Mary J. Blige — The London Sessions (November 24, Capitol)

The Queen of Hip-Hop Soul has reinvented herself before to incorporate current trends with a timeless touch (“Family Affair” holds up still, 13 years later). When she started collaborating with Disclosure last year, it felt like she had found another trend — London’s house music revival — to experiment with. The London Sessions finds her picking up where she left off with Disclosure, and embracing a whole new generation of London’s soul and house-inflected pop creators. This ranges from expected vocal foils like Sam Smith and Emeli Sande to more adventurous production folks like Naughty Boy. It’s certainly an awfully contemporary record, but the touches of doo-wop on “Therapy” show Blige letting the past shine through as well.

Also out this month:

Röyksopp — The Inevitable End (November 10, Cherrytree/Interscope) Norwegian electronic duo Röyksopp continue a hot streak kicked off mere months ago by their mini-album Robyn collaboration, Do It Again, with a full-length that feels more personal than anything they’ve ever done.

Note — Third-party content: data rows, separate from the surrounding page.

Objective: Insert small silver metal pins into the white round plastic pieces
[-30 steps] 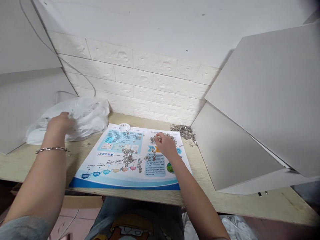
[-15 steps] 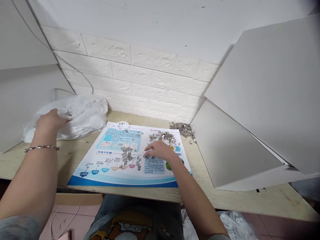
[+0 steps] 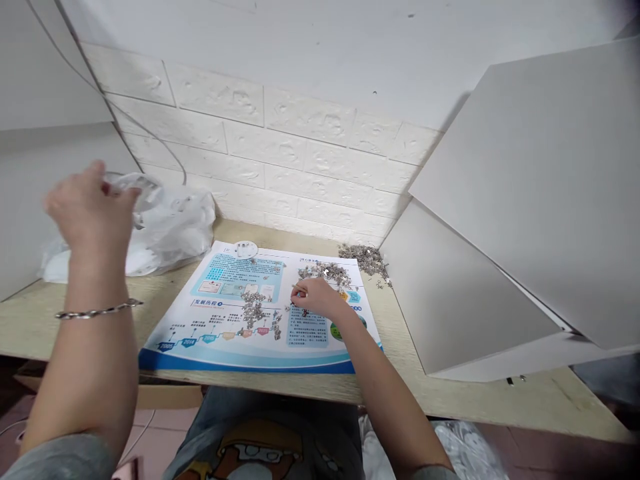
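The left hand [image 3: 90,207] was raised above the table's left edge, its grip closed on a white disc [image 3: 133,187] lifted clear of the bag [image 3: 170,227], face tilted, axis unclear. The right hand [image 3: 315,300] pinched small metal parts [image 3: 255,310] on the poster [image 3: 225,333], near its middle.

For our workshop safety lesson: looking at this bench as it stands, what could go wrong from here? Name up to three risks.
1. The loose metal parts lie scattered on a glossy printed sheet that reaches the bench edge; a nudge from the right hand could sweep some off.
2. The left hand holds a white round piece in the air above the plastic bag; it might slip.
3. The far pile sits beside a leaning board, where parts could slide out of sight.
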### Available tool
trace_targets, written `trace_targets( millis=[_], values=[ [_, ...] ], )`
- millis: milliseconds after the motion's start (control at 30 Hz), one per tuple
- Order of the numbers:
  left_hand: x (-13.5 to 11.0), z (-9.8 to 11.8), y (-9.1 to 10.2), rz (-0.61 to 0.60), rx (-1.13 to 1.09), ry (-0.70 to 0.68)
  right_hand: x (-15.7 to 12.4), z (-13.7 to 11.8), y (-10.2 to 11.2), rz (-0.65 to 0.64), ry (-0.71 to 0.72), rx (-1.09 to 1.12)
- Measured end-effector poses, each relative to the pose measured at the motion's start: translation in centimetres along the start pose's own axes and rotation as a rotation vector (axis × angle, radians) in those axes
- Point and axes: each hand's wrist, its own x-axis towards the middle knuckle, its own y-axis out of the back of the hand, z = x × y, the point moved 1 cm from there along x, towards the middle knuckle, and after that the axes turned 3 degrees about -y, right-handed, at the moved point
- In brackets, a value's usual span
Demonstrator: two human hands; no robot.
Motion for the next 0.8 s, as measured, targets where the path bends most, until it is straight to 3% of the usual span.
trace_targets(
  millis=[67,100,233,300,367,533,700,800],
  values=[
    [-1.7,2.4,-1.0,-0.050,-0.252,-0.039,0.0,-0.1,0.2,0.050,0.012,0.051],
    [-2.7,3.6,-2.0,-0.161,-0.395,-0.040,-0.1,-0.1,0.3,0.080,0.010,0.089],
    [-7.2,8.6,-7.1,-0.789,-0.905,-0.047,0.3,0.2,0.9,0.201,-0.061,0.306],
    [-9.5,10.1,-9.1,-0.983,-1.027,-0.018,0.7,0.8,1.2,0.281,-0.104,0.439],
    [-11.4,10.8,-10.5,-1.104,-1.103,0.026,1.1,1.4,1.5,0.383,-0.123,0.584],
    [-14.0,10.6,-11.1,-1.356,-1.280,0.182,1.8,2.4,1.8,0.507,-0.180,0.782],
    [-14.7,10.8,-10.1,-1.672,-1.365,0.085,2.0,2.7,1.4,0.485,-0.176,0.807],
    [-14.7,10.9,-9.9,-1.747,-1.390,0.072,2.1,2.8,1.2,0.473,-0.198,0.773]
  ],
)
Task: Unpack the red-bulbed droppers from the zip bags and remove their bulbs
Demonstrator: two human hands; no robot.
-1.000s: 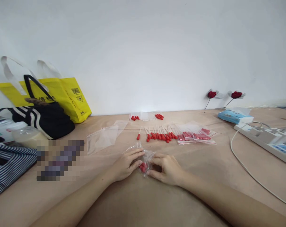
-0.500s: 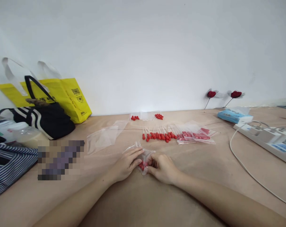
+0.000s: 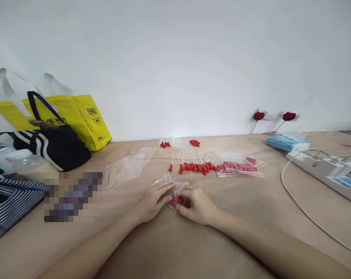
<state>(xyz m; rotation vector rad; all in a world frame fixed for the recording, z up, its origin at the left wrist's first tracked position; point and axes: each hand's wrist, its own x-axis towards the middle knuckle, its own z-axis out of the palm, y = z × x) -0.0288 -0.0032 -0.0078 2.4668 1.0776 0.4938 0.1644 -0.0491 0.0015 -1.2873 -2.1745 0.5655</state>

Parkay Quarts — Content Nauseau (November 11, What’s Your Rupture?) Perhaps you need a second Parquet Courts album in the span of six months. This pummeling LP from the Brooklyn band’s alter ego is here to help.

Antony and the Johnsons — Turning (November 11, Secretly Canadian) Antony Hegarty finally releases the live album and stunning concert film he recorded on tour in 2006.

Bryan Ferry — Avonmore (November 17, BMG) Roxy Music frontman Bryan Ferry returns with a solid solo LP that sounds surprisingly current, considering it features a Sondheim cover. Todd Terje, Johnny Marr, Nile Rodgers, Flea, Ronnie Spector, Mark Knopfler, and Maceo Parker all lent a hand.